You are viewing a plain text version of this content. The canonical link for it is here.
Posted to common-dev@hadoop.apache.org by Raghavendra TK <ra...@gmail.com> on 2008/04/06 08:41:49 UTC

GSOC 2008: Hadoop-talend integration project

Hi,

I came across this -*  * hadoop-talend-integration project on Google SOC
list of projects haldled by ASF. The mentor is listed as Ian Holsman. I
wanted some more details of the project but could not get his e-mail id. I
have just subscribed to this mailing list and am not aware of discussions
regarding this project in this group. Does anyone have any idea of this
project.
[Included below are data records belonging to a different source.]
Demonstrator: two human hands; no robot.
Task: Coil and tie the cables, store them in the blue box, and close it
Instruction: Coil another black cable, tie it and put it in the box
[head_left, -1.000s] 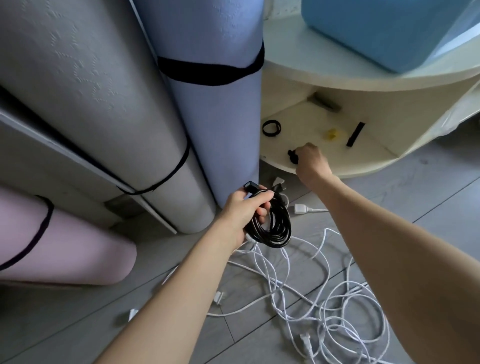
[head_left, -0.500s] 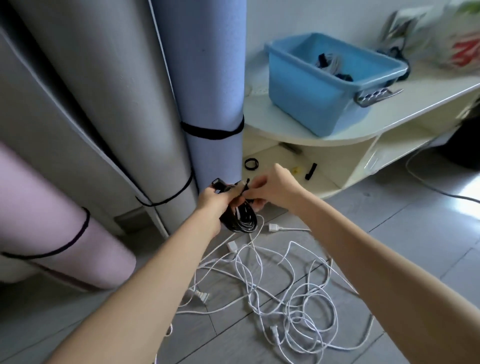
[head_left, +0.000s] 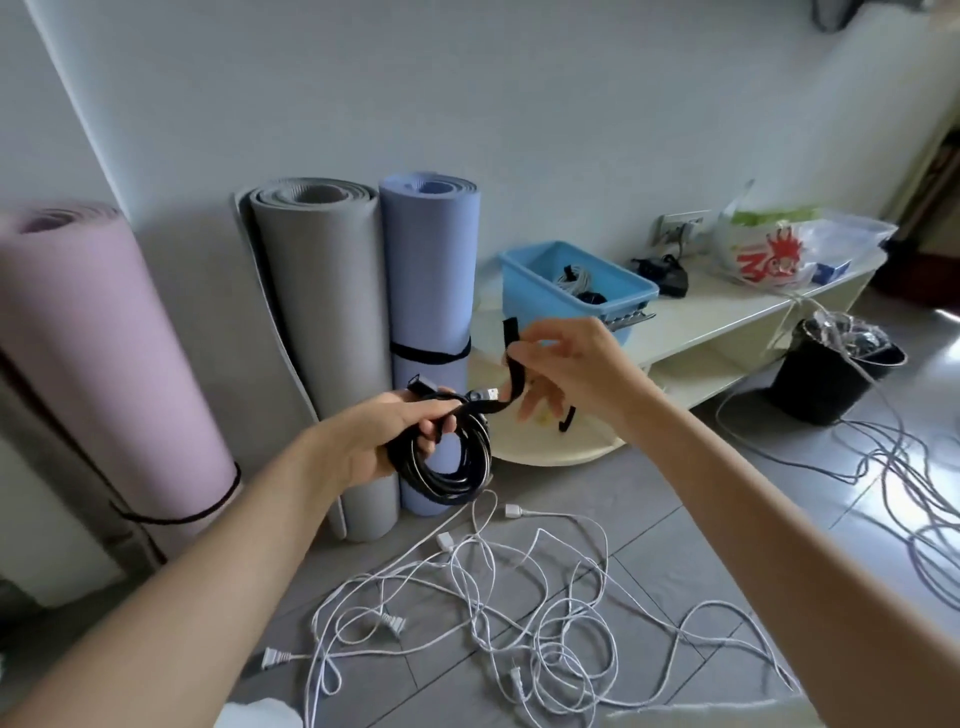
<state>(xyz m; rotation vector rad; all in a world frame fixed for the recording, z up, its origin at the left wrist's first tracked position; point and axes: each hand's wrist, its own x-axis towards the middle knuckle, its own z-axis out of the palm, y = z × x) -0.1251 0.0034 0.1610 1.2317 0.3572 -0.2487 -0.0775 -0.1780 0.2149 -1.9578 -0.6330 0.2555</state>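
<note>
Grey floor tiles (head_left: 675, 530) carry tangled white cables (head_left: 519, 597). We note the left hand (head_left: 384, 441) gripping the coiled black cable (head_left: 457, 467); the right hand (head_left: 566, 364) pinches a black strap (head_left: 514, 364).

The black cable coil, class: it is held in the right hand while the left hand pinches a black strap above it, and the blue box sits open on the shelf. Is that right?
Not quite: the hands are swapped. In the head view the left hand grips the black cable coil, and the right hand pinches the black strap above it. The blue box does sit open on the shelf.
</note>
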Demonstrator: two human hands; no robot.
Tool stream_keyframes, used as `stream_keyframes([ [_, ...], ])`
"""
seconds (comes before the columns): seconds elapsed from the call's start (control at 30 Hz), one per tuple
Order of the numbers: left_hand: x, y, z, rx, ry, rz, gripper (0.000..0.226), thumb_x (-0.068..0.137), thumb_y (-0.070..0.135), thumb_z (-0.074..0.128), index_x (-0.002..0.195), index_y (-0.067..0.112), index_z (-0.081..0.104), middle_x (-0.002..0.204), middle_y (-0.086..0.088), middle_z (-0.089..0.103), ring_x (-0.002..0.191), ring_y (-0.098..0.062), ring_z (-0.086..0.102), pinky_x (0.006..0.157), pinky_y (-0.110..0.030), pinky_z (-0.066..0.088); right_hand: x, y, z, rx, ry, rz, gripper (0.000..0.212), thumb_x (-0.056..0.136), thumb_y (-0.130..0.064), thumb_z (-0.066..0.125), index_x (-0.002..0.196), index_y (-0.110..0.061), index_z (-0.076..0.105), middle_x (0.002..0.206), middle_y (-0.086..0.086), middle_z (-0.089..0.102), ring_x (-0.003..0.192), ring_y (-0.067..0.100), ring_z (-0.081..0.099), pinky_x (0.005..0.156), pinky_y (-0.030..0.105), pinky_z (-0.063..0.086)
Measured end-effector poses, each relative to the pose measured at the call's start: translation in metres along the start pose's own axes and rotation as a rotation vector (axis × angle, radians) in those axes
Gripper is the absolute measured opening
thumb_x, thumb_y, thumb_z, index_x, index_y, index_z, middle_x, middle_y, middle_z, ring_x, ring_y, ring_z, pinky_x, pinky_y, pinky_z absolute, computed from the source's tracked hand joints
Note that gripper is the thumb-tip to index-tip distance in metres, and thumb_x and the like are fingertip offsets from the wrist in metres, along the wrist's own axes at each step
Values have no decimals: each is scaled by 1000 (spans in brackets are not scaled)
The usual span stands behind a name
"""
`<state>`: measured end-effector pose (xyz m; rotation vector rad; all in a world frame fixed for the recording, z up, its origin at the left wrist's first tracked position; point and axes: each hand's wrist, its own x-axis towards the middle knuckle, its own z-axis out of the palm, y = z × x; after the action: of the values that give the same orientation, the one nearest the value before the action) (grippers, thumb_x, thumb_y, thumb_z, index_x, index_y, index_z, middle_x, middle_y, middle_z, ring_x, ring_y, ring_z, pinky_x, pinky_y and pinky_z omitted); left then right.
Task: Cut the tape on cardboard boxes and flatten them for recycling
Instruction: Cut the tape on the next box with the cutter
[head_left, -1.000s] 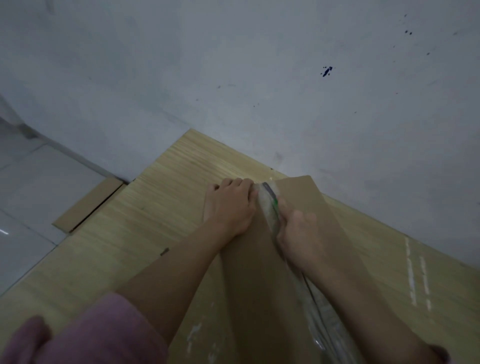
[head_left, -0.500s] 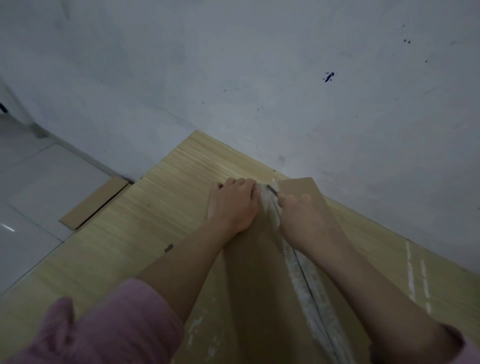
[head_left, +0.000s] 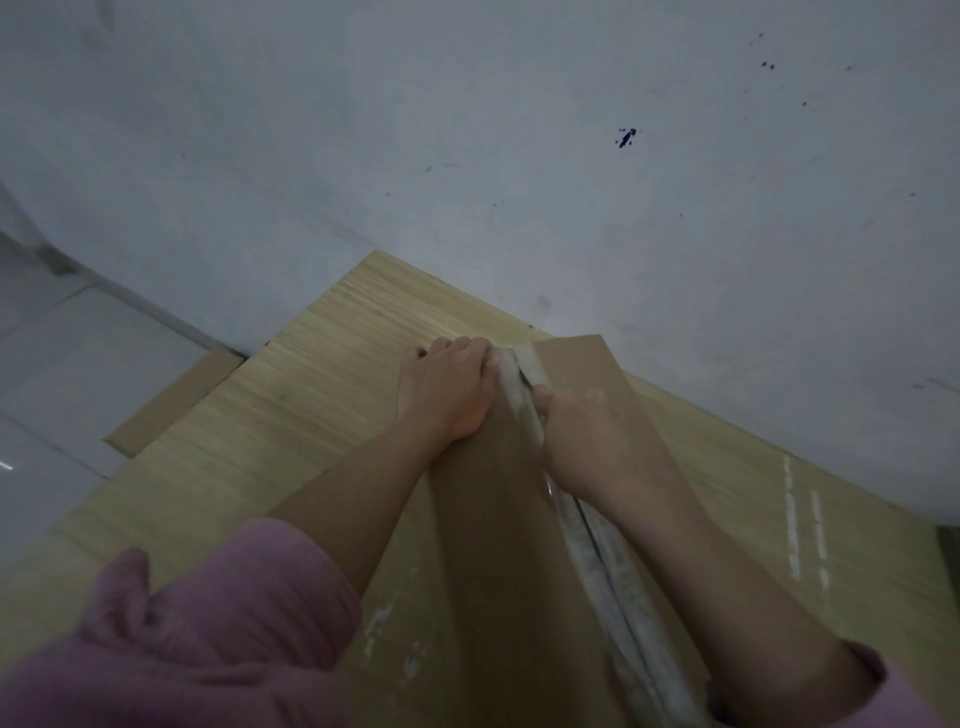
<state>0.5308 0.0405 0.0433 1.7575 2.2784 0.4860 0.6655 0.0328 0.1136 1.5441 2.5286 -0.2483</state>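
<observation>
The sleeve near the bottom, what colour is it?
The sleeve is pink, seen in the head view, on the left arm.

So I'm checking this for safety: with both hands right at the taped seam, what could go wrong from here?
1. The left hand holds the box right beside the tape where the right hand works; a slip could reach its fingers.
2. Whether the right hand holds a cutter is hidden, so a blade could go unnoticed.
3. The box stands tilted up on the floor and could shift under pressure.
</observation>
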Motion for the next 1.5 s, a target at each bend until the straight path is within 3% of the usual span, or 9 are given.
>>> stream_keyframes([
  [0.13,-1,0,0,-3,21,4,38,101,37,25,126,22,50,130,1,55,121,-21,45,97,-41,26,-12,3,5,17,-1,26,37,94,-8,31,127,-16,44,103,13,47,105,34,50,72,34,32],
  [0.27,0,0,1,-14,33,6,38,101,36,26,125,21,51,127,0,56,119,-22,46,96,-40,26,-22,8,18,43,-43,80,35,95,-10,30,127,-15,44,112,16,49,107,36,48,83,38,40],
  [0.37,1,-1,2,-1,54,20,37,101,35,27,123,21,52,125,-2,58,116,-23,48,94,-40,27,-44,15,22,11,-61,58,30,97,-19,34,125,-21,44,109,13,52,101,33,49,77,35,40],
  [0.63,1,-2,0,-39,116,28,42,97,36,37,132,15,47,130,-10,54,123,-27,43,100,-42,26,-138,29,20,-33,-124,104,46,101,-23,25,145,-35,22,113,7,54,107,27,53,79,33,40],
  [0.73,-25,12,-9,-144,302,277,53,83,35,45,126,5,54,122,-16,58,115,-34,51,97,-39,31,-153,39,34,-14,-179,172,54,100,-23,25,148,-42,8,118,9,52,112,27,49,88,33,40],
  [0.87,-97,38,8,-89,104,726,42,79,34,46,107,8,64,110,-14,62,103,-30,58,90,-33,39,-154,44,54,88,-103,204,50,101,-29,28,147,-42,14,119,11,53,112,31,48,90,37,41],
  [1.07,-162,49,28,-32,-35,539,72,81,59,30,134,12,47,144,-4,44,136,-19,36,112,-35,16,-158,40,60,8,-15,167,44,101,-34,29,144,-33,24,119,11,54,111,33,50,89,40,42],
  [1.2,-165,49,25,-132,-14,390,77,76,61,38,124,4,52,129,-13,52,115,-31,52,99,-37,39,-171,36,49,-12,58,117,40,103,-28,28,142,-27,28,123,10,54,111,29,55,83,36,45],
  [1.5,-159,54,26,119,-49,418,88,74,69,7,145,24,31,146,-5,32,132,-24,28,115,-39,11,-208,40,52,-21,89,152,31,101,-23,28,129,-25,43,116,4,58,107,24,58,78,33,47],
])
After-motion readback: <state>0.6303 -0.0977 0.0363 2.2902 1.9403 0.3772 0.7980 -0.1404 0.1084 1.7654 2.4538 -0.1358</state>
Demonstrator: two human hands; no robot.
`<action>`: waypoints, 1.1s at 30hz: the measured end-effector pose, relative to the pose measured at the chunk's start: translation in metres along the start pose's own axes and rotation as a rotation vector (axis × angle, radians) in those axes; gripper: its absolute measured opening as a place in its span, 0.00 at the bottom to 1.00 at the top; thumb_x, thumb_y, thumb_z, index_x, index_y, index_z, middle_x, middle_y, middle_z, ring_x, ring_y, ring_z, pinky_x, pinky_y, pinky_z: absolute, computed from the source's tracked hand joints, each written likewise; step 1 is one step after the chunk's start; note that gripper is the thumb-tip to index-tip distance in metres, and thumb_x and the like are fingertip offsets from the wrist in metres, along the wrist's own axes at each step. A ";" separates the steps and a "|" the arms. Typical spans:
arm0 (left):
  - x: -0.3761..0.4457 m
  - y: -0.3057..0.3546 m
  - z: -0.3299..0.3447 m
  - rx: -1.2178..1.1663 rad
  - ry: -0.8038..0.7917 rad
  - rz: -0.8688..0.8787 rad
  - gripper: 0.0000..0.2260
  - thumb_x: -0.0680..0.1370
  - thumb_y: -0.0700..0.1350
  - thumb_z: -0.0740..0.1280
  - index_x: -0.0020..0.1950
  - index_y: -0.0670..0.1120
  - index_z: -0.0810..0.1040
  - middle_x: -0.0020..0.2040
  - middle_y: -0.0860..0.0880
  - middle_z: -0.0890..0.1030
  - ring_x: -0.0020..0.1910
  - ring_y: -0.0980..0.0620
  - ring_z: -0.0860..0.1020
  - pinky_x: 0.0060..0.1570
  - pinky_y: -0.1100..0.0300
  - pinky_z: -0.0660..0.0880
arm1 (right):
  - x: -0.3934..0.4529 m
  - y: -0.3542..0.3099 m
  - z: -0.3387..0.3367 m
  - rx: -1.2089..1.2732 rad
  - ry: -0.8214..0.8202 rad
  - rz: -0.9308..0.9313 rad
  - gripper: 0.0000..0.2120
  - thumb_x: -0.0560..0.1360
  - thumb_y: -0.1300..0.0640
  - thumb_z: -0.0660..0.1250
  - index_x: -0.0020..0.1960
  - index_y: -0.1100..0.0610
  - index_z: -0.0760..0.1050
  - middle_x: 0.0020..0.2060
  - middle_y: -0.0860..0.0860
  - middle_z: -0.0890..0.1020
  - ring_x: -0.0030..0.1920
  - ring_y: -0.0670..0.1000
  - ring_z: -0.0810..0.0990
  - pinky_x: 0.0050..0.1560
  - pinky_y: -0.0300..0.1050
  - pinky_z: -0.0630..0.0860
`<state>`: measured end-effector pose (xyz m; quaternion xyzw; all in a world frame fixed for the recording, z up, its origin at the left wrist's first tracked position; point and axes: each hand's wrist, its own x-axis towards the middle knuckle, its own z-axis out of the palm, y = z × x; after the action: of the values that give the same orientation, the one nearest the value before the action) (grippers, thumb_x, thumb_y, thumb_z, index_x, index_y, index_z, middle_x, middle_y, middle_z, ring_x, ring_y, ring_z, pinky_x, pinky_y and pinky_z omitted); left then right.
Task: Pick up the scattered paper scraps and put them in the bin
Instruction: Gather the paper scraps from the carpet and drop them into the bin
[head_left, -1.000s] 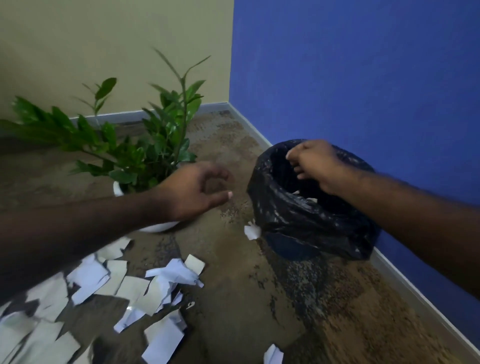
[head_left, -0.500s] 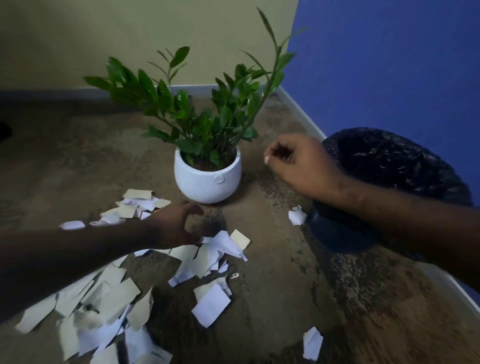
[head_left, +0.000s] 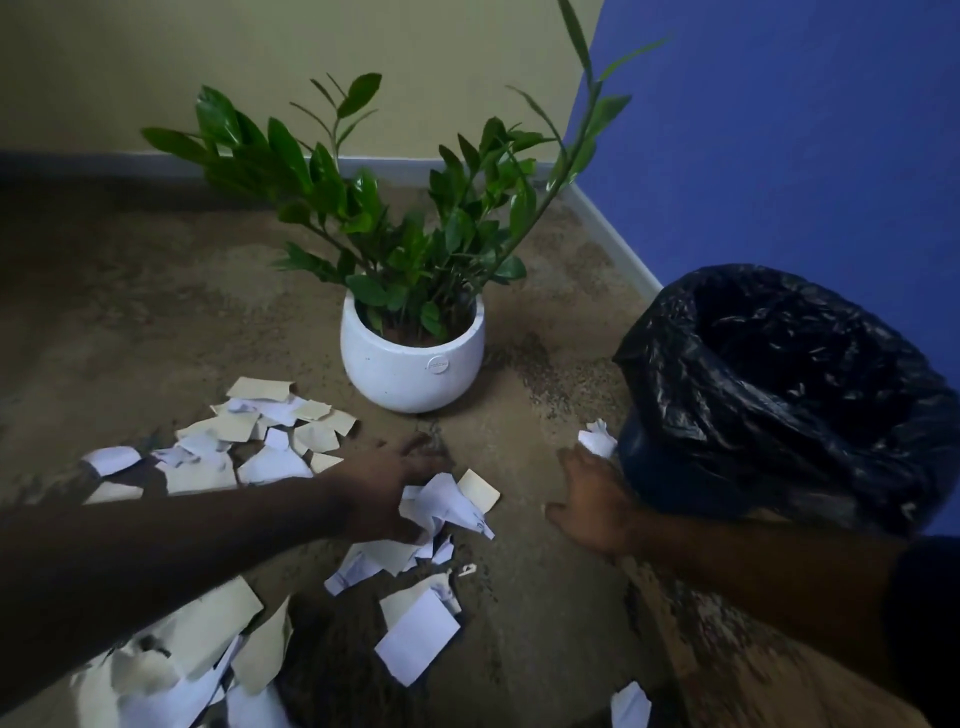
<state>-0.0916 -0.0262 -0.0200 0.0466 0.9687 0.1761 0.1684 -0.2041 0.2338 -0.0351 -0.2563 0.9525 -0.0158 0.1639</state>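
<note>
Several white and cream paper scraps (head_left: 270, 441) lie scattered over the brown floor, left and centre. My left hand (head_left: 387, 491) reaches down onto a crumpled white scrap (head_left: 449, 506), its fingers closing around the paper's left edge. My right hand (head_left: 592, 499) is low near the floor with fingers spread, its fingertips by a small crumpled scrap (head_left: 597, 439) that rests against the bin. The bin (head_left: 779, 395), lined with a black plastic bag, stands at the right against the blue wall.
A white pot with a green plant (head_left: 413, 358) stands just behind the scraps, between both hands. A cream wall runs along the back and a blue wall on the right, both with a skirting board. More scraps lie near the bottom edge (head_left: 628, 704).
My right hand left the bin's opening and dropped to the floor beside the bin. My left hand went down from near the plant pot onto the crumpled scrap. The view swung left.
</note>
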 end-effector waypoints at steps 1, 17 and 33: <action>0.003 0.002 0.002 0.028 -0.021 0.007 0.37 0.70 0.60 0.72 0.75 0.62 0.60 0.79 0.52 0.56 0.77 0.47 0.58 0.69 0.52 0.63 | 0.007 0.000 -0.001 0.026 0.018 0.048 0.32 0.71 0.45 0.67 0.70 0.57 0.63 0.68 0.57 0.67 0.70 0.60 0.65 0.69 0.53 0.65; 0.018 0.003 0.043 -0.035 -0.016 0.097 0.22 0.74 0.50 0.69 0.68 0.57 0.73 0.76 0.49 0.59 0.69 0.45 0.68 0.61 0.53 0.74 | 0.060 0.010 -0.009 0.044 -0.001 0.382 0.17 0.74 0.64 0.64 0.63 0.60 0.73 0.63 0.60 0.72 0.65 0.60 0.72 0.64 0.51 0.73; 0.004 -0.008 0.015 -0.111 0.083 -0.098 0.09 0.76 0.42 0.69 0.52 0.39 0.83 0.49 0.43 0.85 0.46 0.46 0.82 0.40 0.68 0.67 | -0.018 0.001 -0.013 -0.112 -0.380 -0.437 0.03 0.76 0.61 0.64 0.48 0.60 0.74 0.49 0.55 0.80 0.50 0.57 0.77 0.52 0.49 0.74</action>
<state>-0.0903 -0.0283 -0.0377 -0.0174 0.9648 0.2229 0.1388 -0.1936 0.2428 -0.0177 -0.4622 0.8264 0.0501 0.3176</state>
I have a background in ETL process and am interested in this
project. Can anyone here give me the point of contact/links for this
project.

The description of the project says - Integrating it with hadoop will allow
it to process larger files. Is there anything done in this respect already
or is it a completely new task?

Thanks,
Raghavendra

Re: GSOC 2008: Hadoop-talend integration project

Posted by Raghavendra TK <ra...@gmail.com>.
I have uploaded the proposal. You can download it from here
<http://www.cc.gatech.edu/%7Erags121/GSOC2008_Talend_Hadoop_proposal.pdf>.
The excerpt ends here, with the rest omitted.